The oval-shaped area enclosed by the Ditch and the river was full to overflowing with buildings and tofts. This part of the town was little more than half a mile in length, and yet it boasted ten churches, several chapels, three friaries, St John’s Hospital and six of the University’s eight Colleges. In addition, there were about thirty hostels and halls, and a large number of houses in which the townsfolk lived. Some of these were grand and spacious, like the one that Bartholomew’s sister and her husband owned, while others were little more than hovels, clinging to each other in a losing battle against gravity.

When the Dominicans had first arrived in Cambridge in the 1230s, they had decided against wedging themselves into a town that was already bursting at the seams, and had instead purchased a house and land on Hadstock Way. From these humble beginnings, the friary had grown into an assortment of handsome buildings enclosed by a sturdy wall. The wall was necessary partly because rival Orders occasionally physically attacked each other, and partly because the friary’s location outside the town rendered it vulnerable to the attentions of outlaws.

Like Michaelhouse, the friary was built of a honey-coloured sandstone that had been specially imported from the quarries at Barnack, near Peterborough. There was a refectory with long tables where the friars ate, with a chamber above that served as their sleeping quarters. Then there was a separate kitchen block with an attic that provided accommodation for the servants, stables, and an elegant chapel and suite of rooms in which the Prior resided. A sizeable portion of the garden had been set aside as a graveyard – which Bartholomew recalled had seen a lot of use during the plague – and nearby were well-tended vegetable plots that provided cabbages, peas and beans to supplement the friars’ meals.

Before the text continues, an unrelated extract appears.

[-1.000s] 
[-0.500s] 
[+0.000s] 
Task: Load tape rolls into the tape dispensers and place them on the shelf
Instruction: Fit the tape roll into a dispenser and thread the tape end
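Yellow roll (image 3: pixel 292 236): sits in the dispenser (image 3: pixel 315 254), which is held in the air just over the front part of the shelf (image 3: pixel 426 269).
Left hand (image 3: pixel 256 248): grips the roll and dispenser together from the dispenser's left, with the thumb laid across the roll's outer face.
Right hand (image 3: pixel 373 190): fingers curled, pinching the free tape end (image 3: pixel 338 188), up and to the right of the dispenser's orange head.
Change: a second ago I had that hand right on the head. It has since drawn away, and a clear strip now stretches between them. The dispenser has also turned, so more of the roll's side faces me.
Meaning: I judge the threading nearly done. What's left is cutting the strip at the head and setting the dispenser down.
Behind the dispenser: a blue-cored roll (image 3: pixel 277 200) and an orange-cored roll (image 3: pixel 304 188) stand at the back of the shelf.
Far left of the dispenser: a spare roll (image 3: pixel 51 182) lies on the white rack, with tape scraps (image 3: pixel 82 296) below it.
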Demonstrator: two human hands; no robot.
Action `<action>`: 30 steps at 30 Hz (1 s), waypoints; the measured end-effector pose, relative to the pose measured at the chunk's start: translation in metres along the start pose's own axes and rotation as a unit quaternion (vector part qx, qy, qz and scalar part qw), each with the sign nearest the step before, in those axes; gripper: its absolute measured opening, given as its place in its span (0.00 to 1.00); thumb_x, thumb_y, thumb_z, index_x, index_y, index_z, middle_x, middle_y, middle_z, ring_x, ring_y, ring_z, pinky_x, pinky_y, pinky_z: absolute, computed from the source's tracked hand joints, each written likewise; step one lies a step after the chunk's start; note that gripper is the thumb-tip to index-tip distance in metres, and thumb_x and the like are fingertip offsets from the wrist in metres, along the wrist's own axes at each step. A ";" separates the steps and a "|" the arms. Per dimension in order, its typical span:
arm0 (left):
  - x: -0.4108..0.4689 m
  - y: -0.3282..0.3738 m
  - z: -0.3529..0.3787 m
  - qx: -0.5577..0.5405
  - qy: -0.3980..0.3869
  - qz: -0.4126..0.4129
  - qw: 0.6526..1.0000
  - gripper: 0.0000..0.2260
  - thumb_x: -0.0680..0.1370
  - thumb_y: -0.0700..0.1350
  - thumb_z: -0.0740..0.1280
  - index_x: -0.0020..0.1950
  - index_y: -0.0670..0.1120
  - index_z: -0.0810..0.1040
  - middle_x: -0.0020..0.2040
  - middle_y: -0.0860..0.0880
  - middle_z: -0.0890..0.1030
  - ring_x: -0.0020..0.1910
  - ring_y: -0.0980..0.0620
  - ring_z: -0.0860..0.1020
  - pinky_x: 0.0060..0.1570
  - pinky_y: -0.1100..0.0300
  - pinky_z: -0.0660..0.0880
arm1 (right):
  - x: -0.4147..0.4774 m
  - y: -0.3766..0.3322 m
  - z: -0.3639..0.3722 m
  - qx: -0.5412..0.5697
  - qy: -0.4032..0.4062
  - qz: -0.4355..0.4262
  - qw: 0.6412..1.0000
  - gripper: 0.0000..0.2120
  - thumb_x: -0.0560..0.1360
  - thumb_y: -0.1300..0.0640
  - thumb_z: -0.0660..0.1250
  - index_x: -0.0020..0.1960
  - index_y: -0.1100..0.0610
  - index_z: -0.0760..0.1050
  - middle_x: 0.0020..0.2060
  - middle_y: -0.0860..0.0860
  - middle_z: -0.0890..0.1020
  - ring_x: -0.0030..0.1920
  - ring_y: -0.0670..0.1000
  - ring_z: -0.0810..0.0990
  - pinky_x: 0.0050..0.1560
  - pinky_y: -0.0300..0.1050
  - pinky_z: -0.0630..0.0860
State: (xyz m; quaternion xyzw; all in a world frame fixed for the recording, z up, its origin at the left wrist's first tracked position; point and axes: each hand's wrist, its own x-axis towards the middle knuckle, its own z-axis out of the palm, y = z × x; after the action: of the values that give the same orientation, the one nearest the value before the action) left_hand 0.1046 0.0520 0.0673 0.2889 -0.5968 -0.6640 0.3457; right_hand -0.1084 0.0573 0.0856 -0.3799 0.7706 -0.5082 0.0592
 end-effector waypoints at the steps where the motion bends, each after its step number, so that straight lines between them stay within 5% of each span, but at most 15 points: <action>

It was mid-morning, and the sun was fighting against heavy grey clouds. A few bright rays had penetrated the east window of St Michael’s Church that Palm Sunday morning, but by the time Bartholomew and Michael had eaten breakfast, any evidence of the approach of the long-awaited spring had been smothered by clouds that had blown in from the south west.

Normally, Bartholomew would have been resentful that Michael’s request to help him solve a murder obliged him to miss teaching duties, but Palm Sunday heralded the beginning of Easter Week, when lectures were only scheduled for the mornings, ostensibly so that the scholars could spend more time in church. Students and masters alike were looking forward to Easter Sunday the following week, when they would celebrate the end of the forty days of Lent with a feast. As Lincolne had noted, all the University’s students were restless and fretful, and the masters were finding it increasingly difficult to force them to study or to hold their concentration.